Feffs 2016 : Saturday Night Fever

Sobre et efficace sont les deux qualificatifs les plus précis pour désigner les qualités du film I’m not a serial killer (un quoi ?). Tourné dans une petite ville du Minnesota, Billy O’Brien narre l’histoire d’un ado qui pense être un serial killer, et qui  se met en quête d’un tueur responsable de meurtres horribles dans la région. Il va découvrir la véritable identité de son voisin.

Le réalisateur prend le parti de suivre le jeune homme perturbé. Caméra à l’épaule, steadycam, caméra proche des acteurs, les vingt premières minutes ressemblent à un documentaire sur une famille banale du Midwest, enfin banale, la famille de l’ado en question est une famille de croque-morts. Ce jeune homme a l’air dérangé se pose beaucoup de questions sur son identité. Les nombreux meurtres qui ont lieu dans cette ville l’intriguent et il va suivre une des futures victimes de l’assassin. Le serial killer n’est autre que son voisin à la retraite joué par l’excellent Christopher Lloyd. Difficile de ne pas penser au film Fargo  avec le froid du Minnesota. Le premier meurtre vu par l’ado va changer la donne : le serial killer en question n’est autre qu’un extraterrestre qui a besoin de tuer des humains pour survivre.

Cette rupture, personne ne s’y attend (le spectateur s’identifie à l’ado, sidéré comme toute la salle). Le film de genre s’installe dans cette tension entre les deux personnages. Ils vont s’affronter toujours indirectement pour finir par l’inévitable confrontation. Efficace. Sobre, car Billy O’Brien n’en fait jamais trop dans sa mise en scène. La musique est peu utilisée, il n’y a pas de plans-séquences dingues, il utilise beaucoup le hors-champ pour décrire le monstre qui sommeille en Christopher Lloyd, décidément très convaincant. L’ombre du génial Under the skin plane après cette rupture et le réalisateur parvient à en faire une relecture, en insistant sur la tension dramatique qui tend vers le genre policier; la quête d’identité devient une enquête.

Une seule séquence semble un peu plus faible dans cet ensemble : la révélation de l’extraterrestre de couleur pétrole.  Présent en entier dans le champ, le monstre ne semble pas responsable des horreurs perpétrées et annihile tout le suspense présent depuis plus d’une heure. Le jeune héros et sa mère vont le faire disparaître (ils vident des cadavres d’habitude).

I'm not a serial killer

Pour la suite de la soirée, après la froideur et la sobriété du film de Billy O’Brien, place à The love witch, œuvre aux multiples références. Ce film a un défaut majeur : le scénario est faible. Elaine, jouée par la délicieuse Samantha Robinson, est une sorcière qui jette des sorts aux hommes. Elle va s’éprendre de l’inspecteur qui enquête sur des meurtres auxquels elle est mêlée.

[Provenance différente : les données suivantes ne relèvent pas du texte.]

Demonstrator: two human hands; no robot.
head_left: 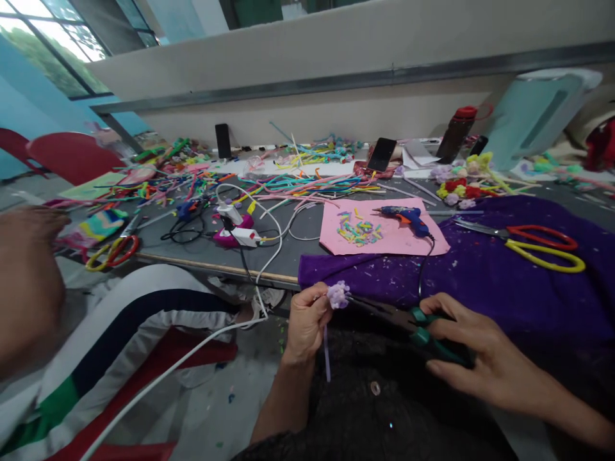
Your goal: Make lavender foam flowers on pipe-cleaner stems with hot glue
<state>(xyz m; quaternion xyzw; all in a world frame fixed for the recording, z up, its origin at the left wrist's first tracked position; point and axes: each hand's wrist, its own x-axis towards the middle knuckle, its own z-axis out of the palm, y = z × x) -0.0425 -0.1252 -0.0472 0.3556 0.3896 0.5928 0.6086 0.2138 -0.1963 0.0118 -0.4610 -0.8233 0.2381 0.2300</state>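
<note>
My left hand (305, 320) pinches a small lilac flower (339, 294) made of fuzzy wire, its thin stem (327, 355) hanging down below my fingers. My right hand (473, 349) grips the green handles of a pair of pliers (423, 328). The dark jaws of the pliers reach left and touch the flower. Both hands are over my lap, just in front of the table's near edge, below a purple cloth (490, 275).
A blue glue gun (406, 216) lies on a pink sheet (379, 234) with cut wire bits. Red and yellow scissors (538, 246) rest on the cloth. Coloured wires, phones, a power strip (237, 232) and cables cover the grey table (293, 253). Another person sits at left.
</note>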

Très vite, le spectateur se rend compte que l’histoire peine à avancer. Cependant il est impossible de passer à coté du travail de mise en scène d’Anna Biller. Ce film est l’aboutissement de neuf années de travail de la part de la réalisatrice…qui est aussi scénariste, productrice, monteuse et costumière sur ce projet. Visuellement, The love witch est étourdissant. Les couleurs magnifiées par le chef-opérateur, la lumière, les scènes en voiture avec les paysages qui défilent, les gros plans sur les visages des personnages, le 2.35. Quel plaisir de revoir une production hollywoodienne typique des années 1960 ! Cependant les années 1970 et l’ambiance des giallo ne sont jamais loin durant cette édition du FEFFS (la rétrospective principale est M for Murder). Un giallo met en avant une femme, une femme qui a peur de son désir et qui désire ce dont elle a peur. Cette sorcière à la fois princesse et femme fatale désirée par tous les hommes est au cœur de l’intrigue et ses pulsions seront le moyen de faire avancer l’action. Les scènes d’intérieur, la figure de cette femme fatale, les meurtres et la musique de l’inévitable Ennio Morricone (auteur de dizaines de musiques de films de genre durant les années 1970) ne peuvent que tendre vers une lecture giallesque de ce projet ambitieux pour l’œil du cinéphile.

Cette nostalgie omniprésente fait oublier les faiblesses du scénario mais rappelle que le cinéma est avant tout un plaisir des sens.